There’s nothing more embarrassing than laughing at someone’s deadpan humor when they are being 100% serious. I could see a doctor intentionally turning their humor detector off just to prevent this from happening.

Recently I was warning someone about my facial tics, and he busted out laughing. I’m assuming he thought I was being funny (Tourette’s is frequently the butt of jokes). But I didn’t correct him because awkward. I know it will come up again, so I know he’ll eventually realize I was being serious.

That’s exactly what I do - I float a trial balloon, as it were, to see if these people are on my wavelength, and if not, I won’t bust out my driest, most sarcastic wit.

I thought those stories were funny.

It took me a while to get used to an in-law’s deadpan humor. I still roll my eyes at him a lot.

In future, you should just stick with the “procrastinating interrupting cow” knock-knock joke.

:smiley:

:dubious:
That’s one hell of an ISP you’ve got there, buddy.

I was working at Target doing remote admin on store computers. One needed to be rebooted, so I called the store.

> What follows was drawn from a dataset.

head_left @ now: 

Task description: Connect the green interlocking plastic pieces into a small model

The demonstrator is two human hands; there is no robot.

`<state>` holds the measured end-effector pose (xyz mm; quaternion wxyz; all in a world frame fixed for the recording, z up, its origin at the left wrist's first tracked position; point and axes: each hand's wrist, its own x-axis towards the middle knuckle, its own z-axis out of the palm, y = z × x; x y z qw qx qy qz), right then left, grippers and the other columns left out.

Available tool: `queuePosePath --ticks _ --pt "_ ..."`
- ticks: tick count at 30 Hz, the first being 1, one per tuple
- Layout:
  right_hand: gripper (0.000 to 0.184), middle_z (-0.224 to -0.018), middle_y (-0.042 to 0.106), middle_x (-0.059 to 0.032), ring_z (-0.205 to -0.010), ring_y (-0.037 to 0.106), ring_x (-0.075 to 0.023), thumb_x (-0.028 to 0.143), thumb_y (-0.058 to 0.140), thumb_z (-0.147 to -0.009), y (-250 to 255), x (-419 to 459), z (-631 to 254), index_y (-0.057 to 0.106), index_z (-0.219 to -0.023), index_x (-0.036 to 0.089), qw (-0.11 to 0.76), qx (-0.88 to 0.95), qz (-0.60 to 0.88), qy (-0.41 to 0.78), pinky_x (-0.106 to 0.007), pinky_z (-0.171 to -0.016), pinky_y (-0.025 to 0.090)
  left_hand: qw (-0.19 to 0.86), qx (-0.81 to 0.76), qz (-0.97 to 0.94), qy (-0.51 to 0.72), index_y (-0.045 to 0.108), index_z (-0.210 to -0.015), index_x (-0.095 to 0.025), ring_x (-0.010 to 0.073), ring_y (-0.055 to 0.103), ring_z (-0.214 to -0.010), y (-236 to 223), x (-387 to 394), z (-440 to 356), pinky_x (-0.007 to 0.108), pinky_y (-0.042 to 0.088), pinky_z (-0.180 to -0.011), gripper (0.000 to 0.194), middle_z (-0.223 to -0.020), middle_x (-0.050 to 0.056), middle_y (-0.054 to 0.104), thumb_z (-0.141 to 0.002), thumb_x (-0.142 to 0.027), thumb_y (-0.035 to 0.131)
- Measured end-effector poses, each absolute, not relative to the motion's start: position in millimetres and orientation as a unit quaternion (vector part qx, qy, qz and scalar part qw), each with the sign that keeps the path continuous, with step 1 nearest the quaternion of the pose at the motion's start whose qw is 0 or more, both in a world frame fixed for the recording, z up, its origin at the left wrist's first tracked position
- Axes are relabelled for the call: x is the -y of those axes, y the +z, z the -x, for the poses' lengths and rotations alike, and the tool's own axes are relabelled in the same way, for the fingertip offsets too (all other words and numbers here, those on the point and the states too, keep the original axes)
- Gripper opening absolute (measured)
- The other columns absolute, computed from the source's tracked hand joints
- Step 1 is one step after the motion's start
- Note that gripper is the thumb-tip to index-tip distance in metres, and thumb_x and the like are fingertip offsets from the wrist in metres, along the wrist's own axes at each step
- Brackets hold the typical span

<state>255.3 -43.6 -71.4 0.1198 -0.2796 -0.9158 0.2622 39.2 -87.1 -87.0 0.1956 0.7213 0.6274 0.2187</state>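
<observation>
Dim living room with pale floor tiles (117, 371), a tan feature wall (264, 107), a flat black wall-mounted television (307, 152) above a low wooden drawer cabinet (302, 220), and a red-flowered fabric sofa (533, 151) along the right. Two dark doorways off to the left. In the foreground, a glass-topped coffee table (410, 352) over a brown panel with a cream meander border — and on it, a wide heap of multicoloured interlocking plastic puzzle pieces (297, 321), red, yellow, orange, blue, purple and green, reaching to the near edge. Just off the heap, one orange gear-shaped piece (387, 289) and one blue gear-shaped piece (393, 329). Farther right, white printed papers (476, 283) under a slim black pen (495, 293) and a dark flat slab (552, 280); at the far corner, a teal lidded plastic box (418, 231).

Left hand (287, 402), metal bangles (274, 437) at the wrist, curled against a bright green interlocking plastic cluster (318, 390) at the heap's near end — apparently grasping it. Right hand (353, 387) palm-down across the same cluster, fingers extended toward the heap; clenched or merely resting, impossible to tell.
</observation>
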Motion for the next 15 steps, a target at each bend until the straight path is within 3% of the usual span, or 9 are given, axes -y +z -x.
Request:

Me: Hi, this is [me] from Headquarters.
Team Relations Leader: Headquarters? What is it?
Me: It’s a big building with a lot of computers, but that’s not important right now.
TRL: …
Me: …
TRL: So, what did you need?

I love you.

My dad had a very deadpan sense of humor. He would say things completely straight-faced, and I would crack up because funny. My sister, less than two years younger than me, would take him completely seriously. We had the same context, but she … just didn’t get it.

I would have gotten it.

But then, I was clearly the oldest person in the theater the day I watched Scary Movie 3 (I think it was 3). I was, literally, the only person in the theater who laughed out loud when Leslie Nielson stuck his head into the barn and told the two main characters, “I just wanted to let you both know that we’re all counting on you.”